> _Exercise brief_: Please, from the entries below, transcribe exactly the lines that begin at the line with "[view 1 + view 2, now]" and end at the line with "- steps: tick", without the pictures.

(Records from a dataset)
********************

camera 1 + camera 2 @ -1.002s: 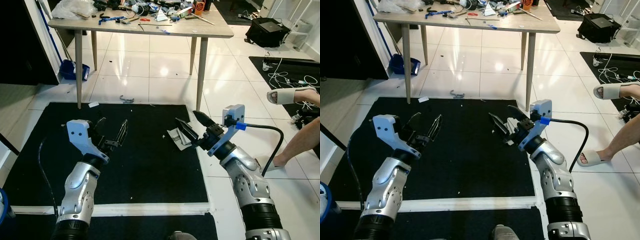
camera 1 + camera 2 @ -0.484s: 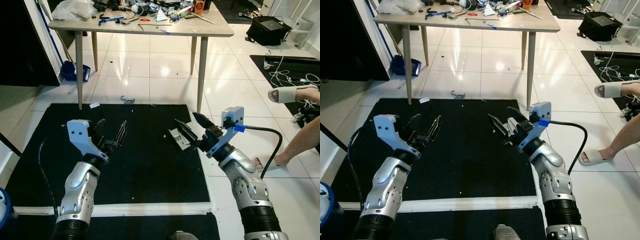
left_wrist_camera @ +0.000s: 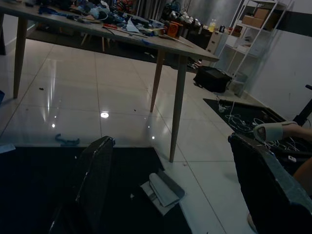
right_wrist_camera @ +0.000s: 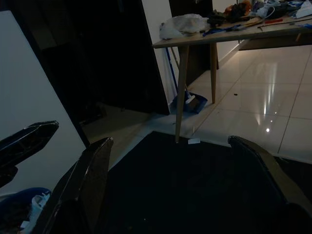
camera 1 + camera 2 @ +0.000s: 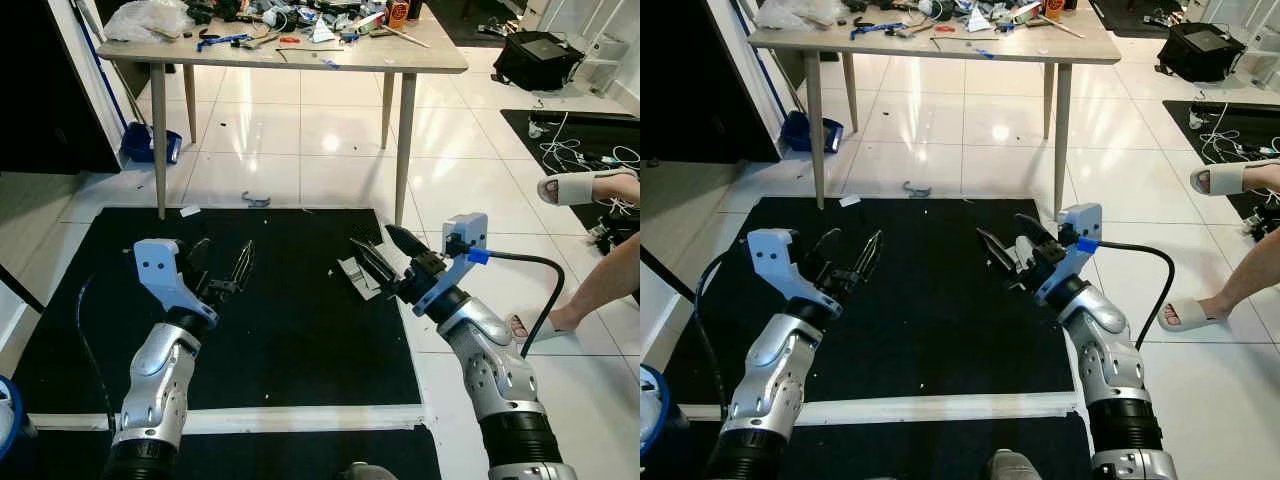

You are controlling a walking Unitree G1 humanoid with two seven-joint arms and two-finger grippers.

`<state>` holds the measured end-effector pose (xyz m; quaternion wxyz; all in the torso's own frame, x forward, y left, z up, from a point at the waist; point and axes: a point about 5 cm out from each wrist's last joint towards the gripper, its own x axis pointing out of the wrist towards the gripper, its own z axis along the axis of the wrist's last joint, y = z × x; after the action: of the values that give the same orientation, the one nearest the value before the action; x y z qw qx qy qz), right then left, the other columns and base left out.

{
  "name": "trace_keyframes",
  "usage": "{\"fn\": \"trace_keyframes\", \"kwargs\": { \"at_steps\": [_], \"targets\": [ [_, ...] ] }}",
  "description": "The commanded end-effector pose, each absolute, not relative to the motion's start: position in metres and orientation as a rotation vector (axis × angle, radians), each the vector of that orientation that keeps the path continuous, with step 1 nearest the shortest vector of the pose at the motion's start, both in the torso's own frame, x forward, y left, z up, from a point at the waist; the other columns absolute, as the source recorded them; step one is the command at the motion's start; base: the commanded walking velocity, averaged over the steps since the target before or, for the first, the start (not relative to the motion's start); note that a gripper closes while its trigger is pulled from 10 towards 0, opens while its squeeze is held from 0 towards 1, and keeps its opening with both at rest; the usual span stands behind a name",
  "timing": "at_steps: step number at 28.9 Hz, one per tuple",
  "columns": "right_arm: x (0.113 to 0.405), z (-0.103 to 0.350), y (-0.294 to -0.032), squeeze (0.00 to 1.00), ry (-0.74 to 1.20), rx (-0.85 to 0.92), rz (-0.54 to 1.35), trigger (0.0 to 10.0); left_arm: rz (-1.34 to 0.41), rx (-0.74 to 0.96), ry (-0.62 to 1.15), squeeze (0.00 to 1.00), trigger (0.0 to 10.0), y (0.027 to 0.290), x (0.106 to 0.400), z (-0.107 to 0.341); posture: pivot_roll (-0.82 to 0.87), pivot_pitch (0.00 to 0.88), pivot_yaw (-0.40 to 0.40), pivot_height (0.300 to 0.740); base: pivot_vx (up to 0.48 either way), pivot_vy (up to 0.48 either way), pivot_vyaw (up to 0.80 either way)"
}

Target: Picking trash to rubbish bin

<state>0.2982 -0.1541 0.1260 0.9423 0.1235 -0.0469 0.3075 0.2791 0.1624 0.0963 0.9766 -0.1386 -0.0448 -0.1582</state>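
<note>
Both arms reach forward over a black floor mat laid on white tiles. The left hand hovers above the mat at about 9 o'clock from the centre of the head view, its two black fingers spread apart and holding nothing. The right hand hangs at about 3 o'clock, near the mat's right edge, fingers also spread wide and empty.

The trash, a crumpled grey-white scrap of paper, lies on the mat just below and beside the right hand's fingertips; whether they touch it cannot be told. In the left wrist view the same scrap sits on the mat's corner, between that hand's two fingers as seen from behind them.

At 12 o'clock stands a wooden table, its tabletop crowded with tools, cables and a plastic bag. A small grey piece lies on the tiles at the mat's far edge, with a white scrap just beside a table leg. A blue dustpan rests at 10 o'clock by the dark doorway. At 3 o'clock a person's leg and sandalled foot come in, near loose white cables.
</note>
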Motion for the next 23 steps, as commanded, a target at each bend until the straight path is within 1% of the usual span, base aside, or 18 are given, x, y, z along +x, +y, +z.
{"fn": "trace_keyframes", "kwargs": {
  "at_steps": [1,11,23],
  "targets": [
    [0.2977,0.127,-0.1516,0.0,-0.097,0.243,0.635,10.0,-0.325,-0.261,-0.086,0.0,10.0,0.1622,0.2785,0.0978,-0.01,0.0,0.009,0.74,0.0,0.0,0.0],
    [0.2978,0.1268,-0.1511,0.0,-0.097,0.247,0.634,10.0,-0.356,-0.243,-0.098,0.0,10.0,0.1606,0.2782,0.0994,0.0,0.0,0.008,0.74,0.0,0.0,0.0],
    [0.2986,0.1261,-0.1519,0.0,-0.092,0.238,0.632,10.0,-0.371,-0.242,-0.114,0.0,10.0,0.1605,0.2775,0.0976,0.0,0.0,0.001,0.74,0.353,0.0,0.0]
  ]
}}
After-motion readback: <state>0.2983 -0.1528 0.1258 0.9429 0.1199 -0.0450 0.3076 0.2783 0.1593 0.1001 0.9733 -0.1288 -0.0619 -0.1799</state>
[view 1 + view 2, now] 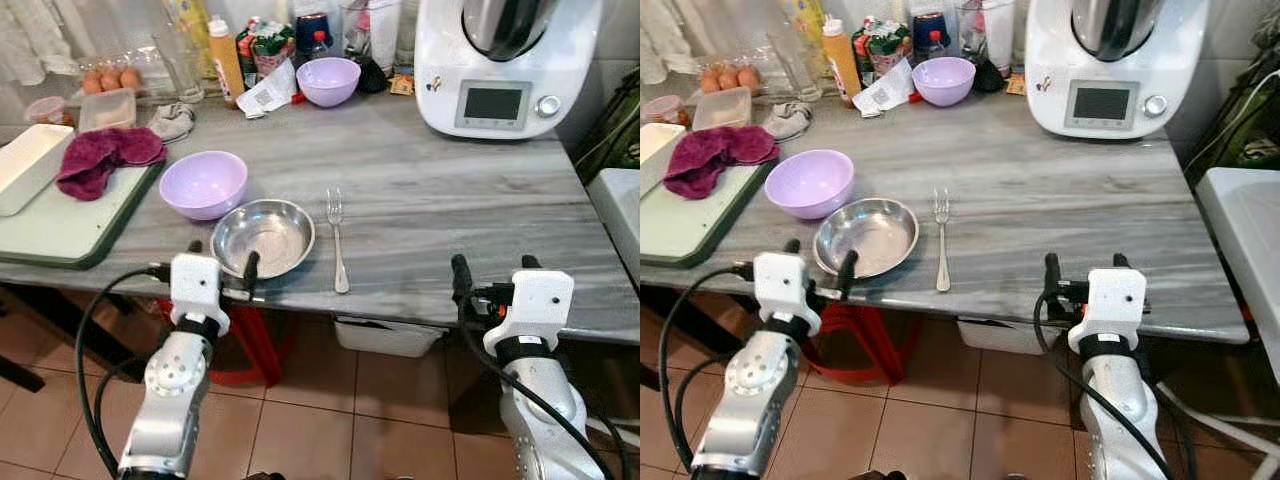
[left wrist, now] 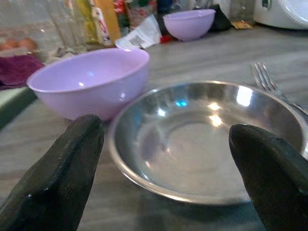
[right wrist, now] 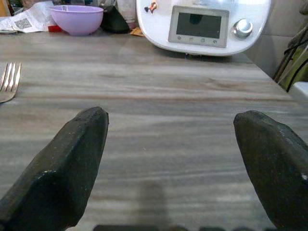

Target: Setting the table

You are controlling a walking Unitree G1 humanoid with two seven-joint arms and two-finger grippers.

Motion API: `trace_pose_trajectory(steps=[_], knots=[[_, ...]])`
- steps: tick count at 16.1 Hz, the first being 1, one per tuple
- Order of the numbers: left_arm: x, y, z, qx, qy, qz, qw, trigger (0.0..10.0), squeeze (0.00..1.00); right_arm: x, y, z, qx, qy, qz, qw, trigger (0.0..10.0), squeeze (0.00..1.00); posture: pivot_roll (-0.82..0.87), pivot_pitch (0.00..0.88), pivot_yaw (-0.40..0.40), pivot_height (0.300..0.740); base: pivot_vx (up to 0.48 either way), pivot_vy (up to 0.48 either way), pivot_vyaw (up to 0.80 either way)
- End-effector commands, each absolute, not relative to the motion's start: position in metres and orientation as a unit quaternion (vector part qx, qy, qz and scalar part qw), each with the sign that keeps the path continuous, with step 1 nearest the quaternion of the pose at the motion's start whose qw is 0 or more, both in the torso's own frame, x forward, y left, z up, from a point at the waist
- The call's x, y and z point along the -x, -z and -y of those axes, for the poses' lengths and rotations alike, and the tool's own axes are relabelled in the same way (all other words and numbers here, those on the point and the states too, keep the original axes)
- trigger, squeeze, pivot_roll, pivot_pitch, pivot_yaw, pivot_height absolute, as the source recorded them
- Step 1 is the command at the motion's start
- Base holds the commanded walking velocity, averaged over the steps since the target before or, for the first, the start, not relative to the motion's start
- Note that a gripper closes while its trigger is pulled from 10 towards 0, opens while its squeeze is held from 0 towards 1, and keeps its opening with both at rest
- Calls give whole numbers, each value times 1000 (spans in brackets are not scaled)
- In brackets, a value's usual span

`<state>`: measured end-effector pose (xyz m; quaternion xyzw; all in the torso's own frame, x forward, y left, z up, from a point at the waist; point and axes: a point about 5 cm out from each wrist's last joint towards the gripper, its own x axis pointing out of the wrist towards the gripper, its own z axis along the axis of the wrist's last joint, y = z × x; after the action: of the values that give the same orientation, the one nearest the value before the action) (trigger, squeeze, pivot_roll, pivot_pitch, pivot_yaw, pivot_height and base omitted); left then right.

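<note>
One shiny steel bowl (image 1: 263, 237), round, shallow, beside fork (image 1: 338, 240).

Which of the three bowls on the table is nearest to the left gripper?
The steel bowl, by the table's near edge beside the fork: the open left gripper reaches its rim. Both purple bowls stand farther back.

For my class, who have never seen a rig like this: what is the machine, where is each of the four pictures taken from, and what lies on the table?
It is a humanoid robot with two silver arms. Two pictures come from its head, two from its wrists. The left gripper, open, sits at the shallow steel bowl; the right gripper, open, holds nothing at the grey wooden table edge. Beside the steel bowl lie a lilac plastic bowl and a metal fork. Behind stands a white kitchen machine.
</note>
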<state>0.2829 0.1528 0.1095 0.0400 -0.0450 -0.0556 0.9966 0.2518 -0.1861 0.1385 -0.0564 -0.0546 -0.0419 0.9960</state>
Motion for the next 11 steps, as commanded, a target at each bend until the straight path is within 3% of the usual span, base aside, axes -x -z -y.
trace_pose_trajectory(steps=[1, 11], knots=[[-281, -109, -155, -46, 50, 38, 997, 10000, 0, -255, -147, 185, 58, 37, 72, 995, 10000, 0, -162, 123, 83, 740, 0, 0, 0], [-275, -104, -157, -49, 45, 26, 997, 10000, 0, -267, -152, 175, 54, 11, 80, 995, 10000, 0, -144, 117, 64, 740, -279, 0, 0]])
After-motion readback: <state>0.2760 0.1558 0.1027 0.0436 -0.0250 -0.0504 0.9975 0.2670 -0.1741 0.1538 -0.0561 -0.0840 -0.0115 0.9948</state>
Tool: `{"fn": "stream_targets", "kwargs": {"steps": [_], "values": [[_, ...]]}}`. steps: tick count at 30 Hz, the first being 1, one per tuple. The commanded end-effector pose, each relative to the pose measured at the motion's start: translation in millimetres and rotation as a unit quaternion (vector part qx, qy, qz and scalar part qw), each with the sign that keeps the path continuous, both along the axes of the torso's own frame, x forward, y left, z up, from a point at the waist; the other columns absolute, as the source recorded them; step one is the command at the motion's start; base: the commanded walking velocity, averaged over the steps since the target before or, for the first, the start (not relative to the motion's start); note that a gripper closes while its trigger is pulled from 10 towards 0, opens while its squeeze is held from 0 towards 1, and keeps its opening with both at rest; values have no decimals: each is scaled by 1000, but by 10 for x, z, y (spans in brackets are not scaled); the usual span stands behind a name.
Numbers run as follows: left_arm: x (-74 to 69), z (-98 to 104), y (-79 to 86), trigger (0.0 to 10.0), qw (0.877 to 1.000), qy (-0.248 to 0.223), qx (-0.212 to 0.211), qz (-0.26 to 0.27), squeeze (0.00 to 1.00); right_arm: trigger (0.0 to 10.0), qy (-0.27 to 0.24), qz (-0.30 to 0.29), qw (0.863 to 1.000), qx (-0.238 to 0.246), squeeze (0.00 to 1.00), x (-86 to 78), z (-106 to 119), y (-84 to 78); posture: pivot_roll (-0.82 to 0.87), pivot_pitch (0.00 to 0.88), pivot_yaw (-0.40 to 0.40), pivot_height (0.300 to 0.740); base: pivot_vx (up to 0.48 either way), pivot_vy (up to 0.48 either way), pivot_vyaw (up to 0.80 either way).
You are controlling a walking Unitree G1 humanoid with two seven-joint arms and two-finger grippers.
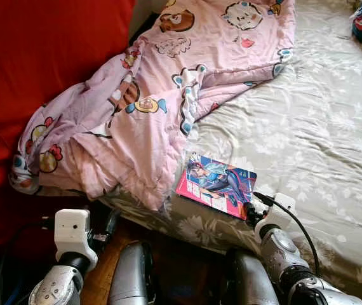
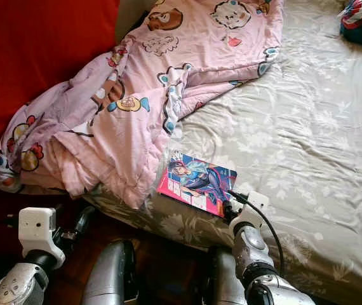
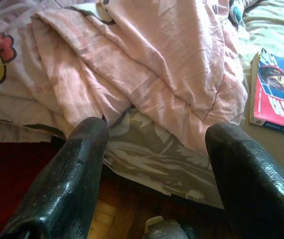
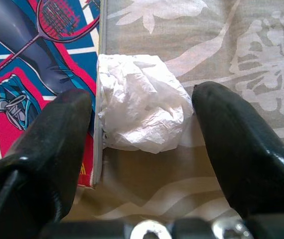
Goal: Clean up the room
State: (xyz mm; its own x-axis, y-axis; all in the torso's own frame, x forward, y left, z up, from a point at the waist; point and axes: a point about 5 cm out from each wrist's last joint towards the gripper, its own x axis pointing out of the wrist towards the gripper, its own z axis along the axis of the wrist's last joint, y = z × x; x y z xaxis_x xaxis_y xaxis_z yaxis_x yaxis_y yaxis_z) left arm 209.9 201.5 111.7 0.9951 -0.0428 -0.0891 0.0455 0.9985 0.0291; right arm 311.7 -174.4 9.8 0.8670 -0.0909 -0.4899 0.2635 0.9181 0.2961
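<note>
The right hand (image 4: 142, 129) is open, its two fingers on each side of a crumpled white paper ball (image 4: 142, 102), not squeezing it. The ball lies on the bed (image 1: 308, 127), touching a comic book (image 1: 217, 183). The left hand (image 3: 157, 164) is open and empty near the pink blanket (image 1: 149, 108)

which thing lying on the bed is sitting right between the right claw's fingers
The crumpled white tissue, beside the comic book's edge. The right claw straddles it, open; the pink blanket lies farther off.

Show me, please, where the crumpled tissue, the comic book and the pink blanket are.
crumpled tissue (image 4: 143, 102): right wrist view, centre of the wad.
comic book (image 1: 217, 183): left eye view, middle of the cover.
pink blanket (image 1: 162, 82): left eye view, middle of the spread fabric.
</note>
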Motion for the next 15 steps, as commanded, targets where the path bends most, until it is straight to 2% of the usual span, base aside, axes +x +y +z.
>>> {"fn": "stream_targets", "kwargs": {"steps": [1, 2, 3, 4, 7, 8, 15], "values": [[-41, -22, 16, 10000, 1000, 12, 6, 1, 0, 10000, 27, -7, 1000, 5, 0, -110, -120, -15, 205, 288, -27, 606, 0, 0, 0], [-44, -23, 18, 10000, 1000, 12, 6, 1, 0, 10000, 27, -7, 1000, 6, 0, -109, -119, -11, 205, 288, -27, 606, 0, 0, 0], [-46, -24, 19, 10000, 1000, 13, 7, 1, 0, 8745, 27, -7, 1000, 7, 0, -109, -119, -6, 205, 288, -27, 606, 0, 0, 0], [-52, -27, 20, 10000, 1000, 14, 8, 1, 0, 392, 25, -6, 1000, 9, 0, -105, -116, 4, 205, 288, -27, 606, 0, 0, 0], [-55, -29, 21, 10000, 1000, 14, 8, 2, 0, 392, 23, -6, 1000, 11, 0, -103, -114, 11, 205, 288, -27, 606, 0, 0, 0], [-60, -32, 23, 10000, 1000, 16, 9, 2, 0, 0, 21, -3, 1000, 12, 0, -97, -109, 29, 211, 288, -30, 606, 0, 0, 0], [-67, -40, 28, 10000, 1000, 18, 14, 4, 0, 0, 20, 4, 1000, 14, 0, -94, -110, 71, 216, 284, -31, 606, 0, 0, 0]]}}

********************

> _Solution to the exercise_:
[view 1 + view 2, now] 
[left wrist, now] 
[right wrist, now] 

Target: Setting the table

You are controlling a walking Unitree G1 humanoid with two seven-joint arms and two-finger grippers.

Motion API: `trace_pose_trajectory(steps=[_], knots=[[_, ...]])`
- steps: tick count at 16.1 Hz, the first being 1, one per tuple

With this, the exercise is finished.